## Problem to work on
Would you give all of the records again, exactly as they read?

[Stored records]
▶
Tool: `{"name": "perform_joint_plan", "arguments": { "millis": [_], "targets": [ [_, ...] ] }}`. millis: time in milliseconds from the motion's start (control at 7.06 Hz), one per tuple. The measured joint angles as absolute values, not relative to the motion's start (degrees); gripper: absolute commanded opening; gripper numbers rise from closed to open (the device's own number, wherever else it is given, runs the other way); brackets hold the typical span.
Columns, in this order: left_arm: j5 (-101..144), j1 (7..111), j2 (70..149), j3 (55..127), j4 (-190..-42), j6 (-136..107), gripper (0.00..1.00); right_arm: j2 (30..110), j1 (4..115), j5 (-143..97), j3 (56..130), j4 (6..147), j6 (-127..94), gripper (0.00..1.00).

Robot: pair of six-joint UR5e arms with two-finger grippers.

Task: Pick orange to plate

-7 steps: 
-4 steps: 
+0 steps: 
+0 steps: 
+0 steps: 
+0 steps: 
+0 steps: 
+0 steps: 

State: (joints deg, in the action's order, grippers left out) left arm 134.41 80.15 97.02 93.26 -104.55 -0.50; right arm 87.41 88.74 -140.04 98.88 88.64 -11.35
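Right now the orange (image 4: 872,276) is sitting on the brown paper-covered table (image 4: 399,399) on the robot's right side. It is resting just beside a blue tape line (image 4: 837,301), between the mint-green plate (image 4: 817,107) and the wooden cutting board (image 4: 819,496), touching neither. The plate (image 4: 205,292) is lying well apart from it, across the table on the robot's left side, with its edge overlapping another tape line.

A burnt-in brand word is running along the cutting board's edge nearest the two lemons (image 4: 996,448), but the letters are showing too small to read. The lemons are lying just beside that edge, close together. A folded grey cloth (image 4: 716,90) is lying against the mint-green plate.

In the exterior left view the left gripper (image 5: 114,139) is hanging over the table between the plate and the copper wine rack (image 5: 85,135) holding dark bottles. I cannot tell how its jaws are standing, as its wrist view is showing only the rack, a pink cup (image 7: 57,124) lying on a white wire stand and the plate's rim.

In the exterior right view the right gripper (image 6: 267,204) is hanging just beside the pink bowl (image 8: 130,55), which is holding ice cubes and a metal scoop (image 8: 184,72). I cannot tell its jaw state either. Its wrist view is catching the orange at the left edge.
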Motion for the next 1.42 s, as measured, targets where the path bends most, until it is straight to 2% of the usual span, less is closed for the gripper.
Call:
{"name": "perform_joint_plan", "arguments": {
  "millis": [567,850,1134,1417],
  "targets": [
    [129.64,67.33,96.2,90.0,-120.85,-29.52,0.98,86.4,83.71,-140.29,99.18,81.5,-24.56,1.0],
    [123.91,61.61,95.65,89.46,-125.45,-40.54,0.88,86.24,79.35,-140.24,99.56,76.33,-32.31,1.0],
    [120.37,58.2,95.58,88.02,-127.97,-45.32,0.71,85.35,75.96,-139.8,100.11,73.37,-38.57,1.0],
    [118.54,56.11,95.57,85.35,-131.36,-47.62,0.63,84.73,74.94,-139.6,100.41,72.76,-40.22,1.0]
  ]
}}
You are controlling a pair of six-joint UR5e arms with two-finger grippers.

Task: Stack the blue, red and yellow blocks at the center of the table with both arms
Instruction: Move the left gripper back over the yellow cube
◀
## Result of this exercise
Tool: `{"name": "perform_joint_plan", "arguments": { "millis": [_], "targets": [ [_, ...] ] }}`. millis: time in milliseconds from the motion's start (control at 7.06 Hz), one per tuple. The measured joint angles as absolute values, not relative to the motion's start (degrees); gripper: absolute commanded opening; gripper numbers rise from closed to open (the device's own number, wherever else it is given, runs the other way); brackets hold the typical span.
Columns, in this order: left_arm: j5 (-101..144), j1 (7..111), j2 (70..149), j3 (55..127), j4 (-190..-42), j6 (-136..107), gripper (0.00..1.00); right_arm: j2 (30..110), j1 (4..115), j5 (-143..97), j3 (56..130), j4 (6..147), j6 (-127..94), gripper (0.00..1.00).

Robot: pair of six-joint UR5e arms with two-finger grippers.

Task: Pick orange to plate

-7 steps: 
-4 steps: 
+0 steps: 
+0 steps: 
+0 steps: 
+0 steps: 
+0 steps: 
+0 steps: 

State: (joints deg, in the action's order, grippers left out) left arm 134.41 80.15 97.02 93.26 -104.55 -0.50; right arm 87.41 88.74 -140.04 98.88 88.64 -11.35
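Right now the orange (image 4: 872,276) is sitting on the brown paper-covered table (image 4: 399,399) on the robot's right side. It is resting just beside a blue tape line (image 4: 837,301), between the mint-green plate (image 4: 817,107) and the wooden cutting board (image 4: 819,496), touching neither. The plate (image 4: 205,292) is lying well apart from it, across the table on the robot's left side, with its edge overlapping another tape line.

A burnt-in brand word is running along the cutting board's edge nearest the two lemons (image 4: 996,448), but the letters are showing too small to read. The lemons are lying just beside that edge, close together. A folded grey cloth (image 4: 716,90) is lying against the mint-green plate.

In the exterior left view the left gripper (image 5: 114,139) is hanging over the table between the plate and the copper wine rack (image 5: 85,135) holding dark bottles. I cannot tell how its jaws are standing, as its wrist view is showing only the rack, a pink cup (image 7: 57,124) lying on a white wire stand and the plate's rim.

In the exterior right view the right gripper (image 6: 267,204) is hanging just beside the pink bowl (image 8: 130,55), which is holding ice cubes and a metal scoop (image 8: 184,72). I cannot tell its jaw state either. Its wrist view is catching the orange at the left edge.
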Motion for the next 1.42 s, as measured, targets where the path bends most, until it is straight to 2% of the usual span, less is closed for the gripper.
Call:
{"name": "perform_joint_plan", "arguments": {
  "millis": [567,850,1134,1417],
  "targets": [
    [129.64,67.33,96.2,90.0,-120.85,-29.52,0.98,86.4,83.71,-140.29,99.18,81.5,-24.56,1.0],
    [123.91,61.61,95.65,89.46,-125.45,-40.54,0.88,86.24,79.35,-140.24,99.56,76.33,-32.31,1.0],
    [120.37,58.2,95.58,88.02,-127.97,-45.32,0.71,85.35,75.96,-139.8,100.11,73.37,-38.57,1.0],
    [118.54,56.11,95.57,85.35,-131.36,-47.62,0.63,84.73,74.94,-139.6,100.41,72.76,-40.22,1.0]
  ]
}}
You are controlling a pair of six-joint UR5e arms with two-finger grippers.

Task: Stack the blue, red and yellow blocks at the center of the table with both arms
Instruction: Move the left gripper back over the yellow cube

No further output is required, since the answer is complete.